Keywords

1 Introduction

E-Learning involves activities to assist the teaching-learning process using Information and Communication Technologies (ICT). There are different ways to implement e-learning strategies. The most recent ones are based on online courses (distance learning) and courses following some kind of “mixed” modality (a.k.a. Blended Learning). In the first type, students only use digital platforms and do not physically attend their campus. In the second kind, a certain number of classes occur in a digital environment whereas the rest are presential [1]. The e-Learning process can be synchronous or asynchronous. The synchronous model involves a learning modality in which both instructors and students are online and communicate directly with each other in real-time. In the asynchronous model, instructors and students interact intermittently, and not necessarily in real-time time, through discussion groups, e-mail, chats and other communication solutions integrated within a given OLE (On-line Learning Environment). E-learning normally relies on Learning Management Systems (LMS).

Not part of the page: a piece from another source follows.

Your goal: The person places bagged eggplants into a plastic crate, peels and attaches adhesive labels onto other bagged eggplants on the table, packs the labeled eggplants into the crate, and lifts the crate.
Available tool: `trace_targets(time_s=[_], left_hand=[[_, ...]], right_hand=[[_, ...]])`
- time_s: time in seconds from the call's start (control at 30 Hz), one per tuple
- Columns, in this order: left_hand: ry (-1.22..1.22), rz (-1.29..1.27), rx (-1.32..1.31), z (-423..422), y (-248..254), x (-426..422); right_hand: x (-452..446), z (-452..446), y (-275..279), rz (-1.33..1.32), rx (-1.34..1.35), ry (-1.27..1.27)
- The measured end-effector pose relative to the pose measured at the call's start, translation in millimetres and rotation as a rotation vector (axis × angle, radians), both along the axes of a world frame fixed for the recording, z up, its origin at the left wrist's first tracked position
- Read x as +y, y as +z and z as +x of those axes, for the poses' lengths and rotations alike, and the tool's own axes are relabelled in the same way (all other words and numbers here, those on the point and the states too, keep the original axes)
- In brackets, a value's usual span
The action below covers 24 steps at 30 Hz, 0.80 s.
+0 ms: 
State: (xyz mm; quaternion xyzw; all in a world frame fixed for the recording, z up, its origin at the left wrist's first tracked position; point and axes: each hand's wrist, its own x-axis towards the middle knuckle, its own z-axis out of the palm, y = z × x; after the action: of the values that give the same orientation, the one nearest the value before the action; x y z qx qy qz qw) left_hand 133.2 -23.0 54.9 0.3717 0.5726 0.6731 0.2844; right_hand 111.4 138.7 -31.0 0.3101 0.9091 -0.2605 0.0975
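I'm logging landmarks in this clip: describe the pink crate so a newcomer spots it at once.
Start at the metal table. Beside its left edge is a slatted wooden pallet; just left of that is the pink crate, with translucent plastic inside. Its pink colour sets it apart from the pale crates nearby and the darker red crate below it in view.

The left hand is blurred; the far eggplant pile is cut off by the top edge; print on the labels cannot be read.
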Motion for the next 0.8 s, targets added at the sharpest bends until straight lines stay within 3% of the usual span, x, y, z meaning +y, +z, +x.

An LMS is a type of software that offers administration, documentation, delivery, and compliance with activities established during the teaching-learning process, allowing teachers and students to communicate and interact efficiently and effectively [2]. Some examples of LMS are: Moodle, Sakai, dotLRN, ROLE, ATutor, Claroline, Dokeos, Subtopic, OpenACS, ILIAS, OpenUSS, Doubtfire, Totara, open class, among others.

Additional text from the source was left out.